DESCRIPTION (provided by applicant): Approximately 1.1 million deaths each year are a result of emboli from carotid artery atherosclerosis. These deaths are highly preventable through lifestyle changes or drug therapy if the development of atherosclerosis is detected prior to plaque formation. Similarly, interventional treatment and therapy is available with good clinica efficacy at later stages of the disease if carotid plaques can be adequately characterized (i.e. vulnerable versus stable plaques). Ultrasound-based targeted molecular imaging represents an emerging technology with potential to provide both earlier detection of carotid atherosclerosis and more specific diagnosis and characterization of carotid plaques. However, current use of microbubble-based ultrasound imaging in the clinic is limited to a narrow set of indications (e.g. liver nodule diagnosis) and current clinical use of targeted microbubble imaging is non-existent largely due to technical challenges associated with imaging in large arteries. The overarching goal of this project is to break down the technological barriers currently preventing clinical utilty of ultrasound-based targeted molecular imaging for prevention of stroke. Successful achievement of this goal will involve in vivo demonstration of a novel targeted molecular imaging technology, called singular spectrum-based targeted molecular (SiSTM) imaging, with greater than 95% sensitivity and specificity for detection of early molecular markers for atherosclerosis in rabbit aorta arteries. Beam sequences specific to SiSTM imaging will be optimized for enhanced sensitivity and specificity including an adaptive blood velocity correction technique. Additionally, a dual frequency 1.5D molecular imaging probe will be designed, fabricated, and implemented on a research scanner. In vivo sensitivity and specificity of SiSTM imaging in large arteries will be assessed using Watanabe heritable hyperlipidemic strain (WHHL) rabbits exhibiting genetic predisposition for extreme hypercholesterolemia and advanced atherosclerosis. Immunohistochemistry results for disease markers will be correlated with SiSTM imaging data.

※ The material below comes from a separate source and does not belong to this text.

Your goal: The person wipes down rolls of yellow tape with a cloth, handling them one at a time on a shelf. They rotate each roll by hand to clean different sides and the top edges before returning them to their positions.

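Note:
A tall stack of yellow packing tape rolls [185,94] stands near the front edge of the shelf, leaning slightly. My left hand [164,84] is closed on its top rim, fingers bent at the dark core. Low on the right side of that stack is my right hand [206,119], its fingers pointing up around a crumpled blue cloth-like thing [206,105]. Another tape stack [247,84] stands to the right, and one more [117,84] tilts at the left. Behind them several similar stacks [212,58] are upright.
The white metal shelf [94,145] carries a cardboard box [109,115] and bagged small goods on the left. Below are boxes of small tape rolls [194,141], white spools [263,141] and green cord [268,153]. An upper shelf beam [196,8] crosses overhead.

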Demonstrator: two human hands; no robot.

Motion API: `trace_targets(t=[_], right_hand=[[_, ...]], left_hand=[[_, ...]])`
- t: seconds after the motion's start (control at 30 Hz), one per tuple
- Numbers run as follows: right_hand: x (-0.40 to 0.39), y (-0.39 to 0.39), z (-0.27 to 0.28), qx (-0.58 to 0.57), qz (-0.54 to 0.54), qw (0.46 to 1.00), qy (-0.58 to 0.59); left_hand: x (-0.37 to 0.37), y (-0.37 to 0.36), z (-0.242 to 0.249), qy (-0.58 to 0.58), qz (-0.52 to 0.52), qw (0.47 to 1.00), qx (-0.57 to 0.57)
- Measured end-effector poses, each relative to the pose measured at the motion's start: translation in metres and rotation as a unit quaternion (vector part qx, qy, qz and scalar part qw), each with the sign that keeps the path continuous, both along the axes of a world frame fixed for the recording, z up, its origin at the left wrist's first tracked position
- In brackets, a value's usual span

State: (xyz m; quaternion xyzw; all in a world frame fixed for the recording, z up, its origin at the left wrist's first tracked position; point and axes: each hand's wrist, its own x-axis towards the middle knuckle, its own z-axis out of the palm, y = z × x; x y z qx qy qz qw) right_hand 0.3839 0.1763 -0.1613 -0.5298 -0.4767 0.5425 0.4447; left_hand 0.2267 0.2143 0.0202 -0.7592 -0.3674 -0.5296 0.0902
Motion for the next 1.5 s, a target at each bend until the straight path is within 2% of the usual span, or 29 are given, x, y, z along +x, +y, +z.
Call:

描述（由申请人提供）：每年约有110万人死于颈动脉粥样硬化栓塞。如果在斑块形成之前检测到动脉粥样硬化的发展，这些死亡是高度可预防的，通过改变生活方式或药物治疗。同样，如果颈动脉斑块能够充分表征（即易损斑块与稳定斑块），则介入治疗和疗法在疾病的后期阶段具有良好的临床疗效。基于超声的靶向分子成像代表了一种新兴技术，具有提供颈动脉粥样硬化的早期检测和颈动脉斑块的更特异性诊断和表征的潜力。然而，基于微泡的超声成像在临床中的当前使用仅限于一组狭窄的适应症（例如，肝结节诊断），并且靶向微泡成像的当前临床使用在很大程度上由于与大动脉中的成像相关的技术挑战而不存在。该项目的总体目标是打破目前阻碍基于超声的靶向分子成像用于预防中风的临床实用性的技术障碍。这一目标的成功实现将涉及一种新的靶向分子成像技术的体内演示，称为基于奇异谱的靶向分子（SiSTM）成像，具有超过95%的灵敏度和特异性检测兔主动脉粥样硬化的早期分子标志物。针对SiSTM成像的射束序列将进行优化，以增强灵敏度和特异性，包括自适应血流速度校正技术。此外，双频1.5D分子成像探针将被设计，制造，并在研究扫描仪上实现。将使用表现出极端高胆固醇血症和晚期动脉粥样硬化的遗传倾向的Watanabe遗传性高胆固醇血症品系（WHHL）兔评估大动脉中SSTM成像的体内灵敏度和特异性。疾病标志物的免疫组织化学结果将与SiSTM成像数据相关。